Cette présence des petits candidats s’explique en partie par le crédit accordé aux personnages politiques ; leur grandeur suffit à leur reconnaissance par Gala qui n’a pas besoin d’intermédiaire médiatisant. Ils sont les personnages principaux des récits. Cependant, ce n’est pas l’acteur politique qui est mobilisé mais l’être issu du monde domestique et du monde de l’opinion. Le seul récit consacré à une activité politique s’étend sur la visite des candidats au salon de l’agriculture719. Le narrateur se saisit de l’évènement pour différencier deux types de compétences : le savoir-être et le vouloir-faire. La première est l’apanage des personnages conjoints de sincérité ; c’est le cas, dans ce récit, de François Bayrou et Jacques Chirac. La seconde est celle du parcours thématique de la manipulation.

‘« C’est l’histoire d’une bête des médias et d’un petit chevreau. Venu aux aurores – pour copier son rival François Bayrou – Nicolas Sarkozy a également assisté à la traite des vaches. »720

Les récits de Gala contiennent presque toujours un parcours polémique pris entre manipulation, sincérité et humilité. La simplicité dans le monde domestique et la sincérité comme l’humilité dans le monde de l’opinion figurent, dans cet hebdomadaire, comme le ferment du caractère extraordinaire. Ainsi, les récits sur François Bayrou et José Bové insistent sur le ‘ savoir-être ’ de ces deux candidats.

‘« Bayrou (prononcer « baillerou »), c’est l’homme qui prend son temps et qui a de la terre à ses souliers »
« Le couple, dont les six enfants ont quitté le nid familial, apprécie le calme de son tête-à-tête du week-end. ici, les repas se déroulent toujours  à la bonne franquette »
« Sans doute le côté agrégé de lettres (…) et la simplicité apparente de sa vie familiale sont aussi de nature à rassurer. »
« Sa femme (…) reste discrète (…) et quand madame ne veille pas sur sa tribu de onze petits-enfants, elle s’adonne à la méditation ou plonge avec délice dans la prose de Rabelais. »
« C’est une maison au sommet de la colline, on y parvient à pied, au bout d’un sentier caillouteux, et celui qui habite là s’appelle José. Campé bien droit dans de vieilles charentaises, pipe au bec, l’homme arbore un large sourire. »
« Tandis que le poêle à granulés de bois diffuse une bonne chaleur, que Ghislaine mitonne un petit gratin à la tome de brebis, José se triture les neurones pour sauver le monde. »721

La sanction positive se tient dans une adéquation entre un être simple du monde domestique qui devient un être sincère et humble dans le monde de l’opinion, trois attributs psychologiques débrayés comme relatifs à l’être. Pour l’humilité et la sincérité, seul l’être est de rigueur : si le candidat était le sujet de faire pour sa propre conjonction avec de tels attributs, ceux-ci serait alors démentis comme relevant de l’ordre de la manipulation : On ne fait pas l’humble ou le sincère, on l’est.

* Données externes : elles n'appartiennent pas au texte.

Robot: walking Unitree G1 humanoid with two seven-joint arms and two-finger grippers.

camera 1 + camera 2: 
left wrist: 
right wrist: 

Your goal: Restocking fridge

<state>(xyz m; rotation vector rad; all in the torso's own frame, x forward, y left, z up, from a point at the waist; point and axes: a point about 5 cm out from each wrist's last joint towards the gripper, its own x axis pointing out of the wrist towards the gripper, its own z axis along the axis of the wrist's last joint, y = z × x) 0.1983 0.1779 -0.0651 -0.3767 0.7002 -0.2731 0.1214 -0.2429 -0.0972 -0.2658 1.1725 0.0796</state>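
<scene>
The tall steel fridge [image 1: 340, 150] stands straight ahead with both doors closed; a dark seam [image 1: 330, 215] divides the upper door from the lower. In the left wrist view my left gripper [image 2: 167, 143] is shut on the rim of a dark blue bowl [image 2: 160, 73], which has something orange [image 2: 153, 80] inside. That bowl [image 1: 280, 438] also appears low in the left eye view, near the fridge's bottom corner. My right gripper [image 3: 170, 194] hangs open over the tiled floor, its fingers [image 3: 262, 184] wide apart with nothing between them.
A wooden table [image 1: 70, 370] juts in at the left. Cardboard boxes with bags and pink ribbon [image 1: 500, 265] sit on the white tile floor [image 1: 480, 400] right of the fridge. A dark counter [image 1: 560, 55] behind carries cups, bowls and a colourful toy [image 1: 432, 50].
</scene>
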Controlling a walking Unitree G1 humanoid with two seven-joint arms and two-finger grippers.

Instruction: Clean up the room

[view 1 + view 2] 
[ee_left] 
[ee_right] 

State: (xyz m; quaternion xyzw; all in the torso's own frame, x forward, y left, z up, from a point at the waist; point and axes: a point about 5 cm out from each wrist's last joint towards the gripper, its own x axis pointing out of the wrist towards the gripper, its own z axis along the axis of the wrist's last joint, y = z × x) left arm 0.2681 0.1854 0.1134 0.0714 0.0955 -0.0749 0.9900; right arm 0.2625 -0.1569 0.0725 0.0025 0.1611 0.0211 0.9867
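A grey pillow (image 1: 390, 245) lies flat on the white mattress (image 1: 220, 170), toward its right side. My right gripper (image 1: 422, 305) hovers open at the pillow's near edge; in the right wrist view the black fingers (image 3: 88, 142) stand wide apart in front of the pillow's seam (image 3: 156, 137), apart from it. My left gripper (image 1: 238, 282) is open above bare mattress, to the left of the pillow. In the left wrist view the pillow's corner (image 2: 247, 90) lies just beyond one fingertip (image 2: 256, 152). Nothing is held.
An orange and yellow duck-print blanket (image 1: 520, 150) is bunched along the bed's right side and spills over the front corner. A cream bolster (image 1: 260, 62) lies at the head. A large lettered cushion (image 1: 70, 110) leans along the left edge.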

‘« Mais c’est ici et maintenant, dans son humble quotidien que notre guerrier moustachu puise sa force »
« Et si la force tranquille de cet éleveur de pur sang était, finalement, le ticket gagnant ? »
« Alors, Bayrou, candidat idéal ? (…) jusqu’au bout, il en restera persuadé : « Dans cette campagne, les française cherche l’autre. Et je suis l’autre. » (Fin de l’article)722

Cette glorification de la simplicité et de la sincérité se retrouve, par ailleurs, dans une référence à Astérix, dans les deux portraits.

‘« Les français raffolent de ces Astérix qui défient les légions romaines » (A propos de François Bayrou)
« Et pour cela, l’Astérix des Causses n’hésite pas à retrousser ces manches » (A propos de José Bové) 723

Le ‘ savoir-être ’ dans le monde domestique et dans le monde de l’opinion s’oppose donc au ‘ vouloir-faire ’ du monde de l’opinion, à la manipulation.

‘« Entre Nicolas et Cécilia d’une part, Ségolène et François d’autre part, François et Babet offrent au pays l’image d’un couple apaisé »
« Ce n’est pas lui qui irait confesser aux médias ses déboires conjugaux. » 724

Ce parcours polémique entre ces candidats sincères et les autres est aussi présent dans le récit sur le couple Sarkozy mais ce de manière originale : le couple Sarkozy incarne successivement les manipulateurs et les êtres sincères. Il est le manipulateur dans un premier parcours narratif mais leur conjonction avec la manipulation agit comme un programme narratif d’usage pour la disjonction entre les deux personnages dans le monde domestique. La rupture du couple sanctionne négativement ce premier parcours et, en même temps, constitue la rupture du récit :

‘« Le Président de l’UMP consacre désormais plus de temps et d’attention à sa famille » 
« Fini la langue de bois, Place à l’humilité des mots ! »
« Le couple Sarkozy s’expose différemment »725

Cette rupture dans le cours du récit permet alors un second parcours où cette fois, le couple est disjoint des médias et de l’ambition et conjoint dans le monde domestique, comme si, finalement, le couple ne pouvait être réuni si chacun de ses membres l’étaient avec la manipulation726.

La simplicité dans le monde domestique est garante de la sincérité et de l’humilité dans le monde de l’opinion. Ce déplacement légitime la focalisation de cet hebdomadaire sur la vie privée et l’intimité des candidats à l’élection présidentielle et paradoxalement, insiste sur le caractère extraordinaire des personnages.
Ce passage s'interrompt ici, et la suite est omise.